APPEL A COMMUNICATIONS
LUTTES CONTRE LA CORRUPTION EN HAITI
CONFERENCE INTERNATIONALE A PARIS
LES 4 ET 5 MAI 2019
AFFAIRE « PETROCARIBE » EN HAITI : LA CORRUPTION DEVOILEE, MODALITES D’UN PROCES, REDDITION DES COMPTES.

Lors de son passage à Paris en décembre 2018, le président haïtien Jovenel Moïse a déclaré que « la corruption est un crime contre le développement ». Il a insisté pour signaler comment ce phénomène est systémique et puissant dans ses déploiements dans toutes les structures de la société haïtienne.

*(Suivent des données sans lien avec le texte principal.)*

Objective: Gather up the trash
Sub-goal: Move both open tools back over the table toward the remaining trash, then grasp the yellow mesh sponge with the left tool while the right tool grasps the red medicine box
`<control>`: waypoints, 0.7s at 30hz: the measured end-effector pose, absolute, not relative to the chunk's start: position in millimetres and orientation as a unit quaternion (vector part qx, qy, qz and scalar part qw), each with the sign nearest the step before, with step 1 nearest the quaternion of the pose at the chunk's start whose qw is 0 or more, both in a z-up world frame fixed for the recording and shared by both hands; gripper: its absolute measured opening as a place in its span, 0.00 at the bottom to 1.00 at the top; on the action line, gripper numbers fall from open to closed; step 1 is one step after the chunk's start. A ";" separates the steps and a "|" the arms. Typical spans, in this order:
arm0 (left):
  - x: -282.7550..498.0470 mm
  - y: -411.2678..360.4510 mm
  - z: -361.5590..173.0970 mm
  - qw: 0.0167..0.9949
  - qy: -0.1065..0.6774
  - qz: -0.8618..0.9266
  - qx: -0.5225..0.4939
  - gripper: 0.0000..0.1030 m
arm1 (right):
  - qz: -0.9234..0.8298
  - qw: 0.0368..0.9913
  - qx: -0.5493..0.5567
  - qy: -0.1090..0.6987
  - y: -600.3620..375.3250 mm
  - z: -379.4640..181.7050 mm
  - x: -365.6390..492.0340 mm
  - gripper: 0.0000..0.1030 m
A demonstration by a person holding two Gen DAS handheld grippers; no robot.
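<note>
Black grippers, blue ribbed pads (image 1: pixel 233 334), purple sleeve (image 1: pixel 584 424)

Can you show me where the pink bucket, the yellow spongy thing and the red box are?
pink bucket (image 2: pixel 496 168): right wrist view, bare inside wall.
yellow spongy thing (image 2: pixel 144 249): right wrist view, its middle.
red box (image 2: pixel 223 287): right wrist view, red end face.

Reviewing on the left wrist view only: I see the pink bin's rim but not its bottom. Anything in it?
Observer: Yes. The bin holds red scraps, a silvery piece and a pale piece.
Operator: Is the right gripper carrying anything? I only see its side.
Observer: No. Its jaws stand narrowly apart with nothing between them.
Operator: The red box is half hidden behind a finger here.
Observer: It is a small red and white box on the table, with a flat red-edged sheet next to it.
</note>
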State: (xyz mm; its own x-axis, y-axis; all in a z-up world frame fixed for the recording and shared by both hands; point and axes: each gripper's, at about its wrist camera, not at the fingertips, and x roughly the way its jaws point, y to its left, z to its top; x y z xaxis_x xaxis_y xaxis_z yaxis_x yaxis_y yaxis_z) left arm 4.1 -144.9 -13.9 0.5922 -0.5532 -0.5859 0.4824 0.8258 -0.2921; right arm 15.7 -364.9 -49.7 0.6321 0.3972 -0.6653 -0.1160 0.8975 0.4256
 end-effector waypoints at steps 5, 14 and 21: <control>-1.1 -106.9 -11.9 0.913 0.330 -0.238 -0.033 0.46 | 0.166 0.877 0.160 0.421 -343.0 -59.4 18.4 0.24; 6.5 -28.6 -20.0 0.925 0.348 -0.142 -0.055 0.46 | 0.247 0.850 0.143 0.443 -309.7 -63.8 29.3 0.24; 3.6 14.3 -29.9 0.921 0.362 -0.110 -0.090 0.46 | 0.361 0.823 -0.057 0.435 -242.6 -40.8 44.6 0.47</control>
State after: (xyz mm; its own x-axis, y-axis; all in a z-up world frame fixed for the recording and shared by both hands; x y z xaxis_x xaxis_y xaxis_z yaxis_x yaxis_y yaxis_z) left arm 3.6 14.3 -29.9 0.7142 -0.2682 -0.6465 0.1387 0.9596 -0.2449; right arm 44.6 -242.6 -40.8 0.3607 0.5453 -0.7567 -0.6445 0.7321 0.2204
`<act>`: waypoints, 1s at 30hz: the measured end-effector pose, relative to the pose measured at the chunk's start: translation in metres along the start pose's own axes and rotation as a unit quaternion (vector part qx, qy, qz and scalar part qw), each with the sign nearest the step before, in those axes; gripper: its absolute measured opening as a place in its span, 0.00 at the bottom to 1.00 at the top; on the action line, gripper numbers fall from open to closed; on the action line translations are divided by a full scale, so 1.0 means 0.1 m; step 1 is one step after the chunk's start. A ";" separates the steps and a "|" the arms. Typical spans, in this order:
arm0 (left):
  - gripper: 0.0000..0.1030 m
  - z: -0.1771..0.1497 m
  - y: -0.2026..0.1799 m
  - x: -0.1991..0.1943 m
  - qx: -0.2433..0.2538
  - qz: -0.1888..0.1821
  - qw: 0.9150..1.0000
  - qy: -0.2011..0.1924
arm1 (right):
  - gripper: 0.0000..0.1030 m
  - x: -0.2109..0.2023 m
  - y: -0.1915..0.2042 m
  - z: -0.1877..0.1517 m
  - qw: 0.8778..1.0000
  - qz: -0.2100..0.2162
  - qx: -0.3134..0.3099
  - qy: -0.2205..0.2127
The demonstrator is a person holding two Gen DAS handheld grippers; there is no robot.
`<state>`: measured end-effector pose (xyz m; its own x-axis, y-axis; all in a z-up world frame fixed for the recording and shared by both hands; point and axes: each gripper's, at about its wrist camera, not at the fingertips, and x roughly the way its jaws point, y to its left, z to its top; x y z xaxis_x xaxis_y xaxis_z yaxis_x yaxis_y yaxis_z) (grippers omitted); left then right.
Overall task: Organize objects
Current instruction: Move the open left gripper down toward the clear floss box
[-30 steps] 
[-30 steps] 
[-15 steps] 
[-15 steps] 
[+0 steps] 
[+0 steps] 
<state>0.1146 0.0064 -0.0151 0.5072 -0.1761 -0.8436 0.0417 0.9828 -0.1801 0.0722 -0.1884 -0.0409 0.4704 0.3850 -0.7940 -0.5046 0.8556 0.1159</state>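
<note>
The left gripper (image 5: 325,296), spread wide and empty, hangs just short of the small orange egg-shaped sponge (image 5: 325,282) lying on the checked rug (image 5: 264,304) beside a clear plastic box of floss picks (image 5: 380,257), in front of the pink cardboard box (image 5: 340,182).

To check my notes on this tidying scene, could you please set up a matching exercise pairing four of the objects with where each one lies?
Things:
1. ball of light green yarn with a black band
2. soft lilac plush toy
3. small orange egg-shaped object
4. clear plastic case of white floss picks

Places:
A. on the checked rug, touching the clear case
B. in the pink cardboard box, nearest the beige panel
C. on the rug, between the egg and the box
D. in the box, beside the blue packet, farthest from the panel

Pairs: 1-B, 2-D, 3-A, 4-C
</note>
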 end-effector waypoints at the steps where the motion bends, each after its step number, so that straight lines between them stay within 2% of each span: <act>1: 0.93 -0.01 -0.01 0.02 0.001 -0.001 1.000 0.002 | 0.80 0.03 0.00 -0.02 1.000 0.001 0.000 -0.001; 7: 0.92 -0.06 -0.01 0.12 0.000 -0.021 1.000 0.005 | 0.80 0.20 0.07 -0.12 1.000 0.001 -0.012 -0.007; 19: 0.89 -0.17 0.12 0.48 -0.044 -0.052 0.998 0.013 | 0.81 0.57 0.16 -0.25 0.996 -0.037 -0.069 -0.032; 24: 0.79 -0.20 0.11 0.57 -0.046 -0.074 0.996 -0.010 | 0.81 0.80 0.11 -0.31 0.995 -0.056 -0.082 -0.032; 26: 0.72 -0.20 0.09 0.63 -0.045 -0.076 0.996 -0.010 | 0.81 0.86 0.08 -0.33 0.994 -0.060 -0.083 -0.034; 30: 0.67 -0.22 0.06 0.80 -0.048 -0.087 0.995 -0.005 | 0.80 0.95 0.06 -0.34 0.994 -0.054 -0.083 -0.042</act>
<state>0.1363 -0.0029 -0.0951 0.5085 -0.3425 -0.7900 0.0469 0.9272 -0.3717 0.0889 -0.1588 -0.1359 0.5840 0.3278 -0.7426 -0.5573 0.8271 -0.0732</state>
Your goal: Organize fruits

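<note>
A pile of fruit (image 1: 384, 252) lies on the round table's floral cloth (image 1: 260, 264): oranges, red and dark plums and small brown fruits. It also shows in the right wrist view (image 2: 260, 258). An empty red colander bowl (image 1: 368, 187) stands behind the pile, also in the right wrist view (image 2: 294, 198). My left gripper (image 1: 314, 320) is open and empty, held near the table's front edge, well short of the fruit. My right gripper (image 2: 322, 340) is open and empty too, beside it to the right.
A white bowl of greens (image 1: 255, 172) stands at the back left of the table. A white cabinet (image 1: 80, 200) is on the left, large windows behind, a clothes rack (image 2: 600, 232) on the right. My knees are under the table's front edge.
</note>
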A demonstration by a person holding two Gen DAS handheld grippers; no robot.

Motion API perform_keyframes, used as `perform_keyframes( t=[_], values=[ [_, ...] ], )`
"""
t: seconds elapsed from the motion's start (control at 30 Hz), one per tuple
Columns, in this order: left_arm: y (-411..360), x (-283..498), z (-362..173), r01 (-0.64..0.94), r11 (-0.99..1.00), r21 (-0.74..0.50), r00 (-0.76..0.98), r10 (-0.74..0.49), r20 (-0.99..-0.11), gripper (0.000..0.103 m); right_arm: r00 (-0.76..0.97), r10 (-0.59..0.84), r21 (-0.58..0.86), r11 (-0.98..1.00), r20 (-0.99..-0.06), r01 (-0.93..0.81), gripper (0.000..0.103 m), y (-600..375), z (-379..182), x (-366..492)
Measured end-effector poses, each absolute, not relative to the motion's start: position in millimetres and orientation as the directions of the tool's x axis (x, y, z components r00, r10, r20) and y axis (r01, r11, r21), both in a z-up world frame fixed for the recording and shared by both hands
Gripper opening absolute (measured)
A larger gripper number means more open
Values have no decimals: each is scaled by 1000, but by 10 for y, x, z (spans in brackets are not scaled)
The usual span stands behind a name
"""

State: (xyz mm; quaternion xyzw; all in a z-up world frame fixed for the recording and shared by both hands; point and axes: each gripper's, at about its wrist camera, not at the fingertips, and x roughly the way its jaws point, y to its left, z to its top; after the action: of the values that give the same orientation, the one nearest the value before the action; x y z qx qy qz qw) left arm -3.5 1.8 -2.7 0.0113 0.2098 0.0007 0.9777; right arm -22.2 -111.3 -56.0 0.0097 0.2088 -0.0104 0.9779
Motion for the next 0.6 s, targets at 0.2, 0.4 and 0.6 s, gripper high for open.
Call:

Etant chef d’Etat, il parle en connaissance de cause tout en identifiant les groupes qui en profitent. La corruption en Haïti demeure un phénomène organisé au profit des classes dominantes et de l’International communautaire . Sur le plan international, l’affaire « Panama papers » reste sa manifestation la plus évidente. En Haïti, elle se fait sentir par le « scandale PetroCaribe » dévoilant la dilapidation de plusieurs milliards de dollars. Cette déclaration du président haïtien confirme l’état pourri de la société haïtienne mais engendre plus de doutes du côté des Haïtiens vivant en Haïti et à l’étranger. Les scandales de Dermalog, des kits scolaires et les taxes illégalement prélevées sur les appels et transferts de la diaspora n’ont pas été élucidés. Ce qui prouve qu’on est loin d’éradiquer ce fléau qui met à nu toute la nature de classe de cet État haïtien.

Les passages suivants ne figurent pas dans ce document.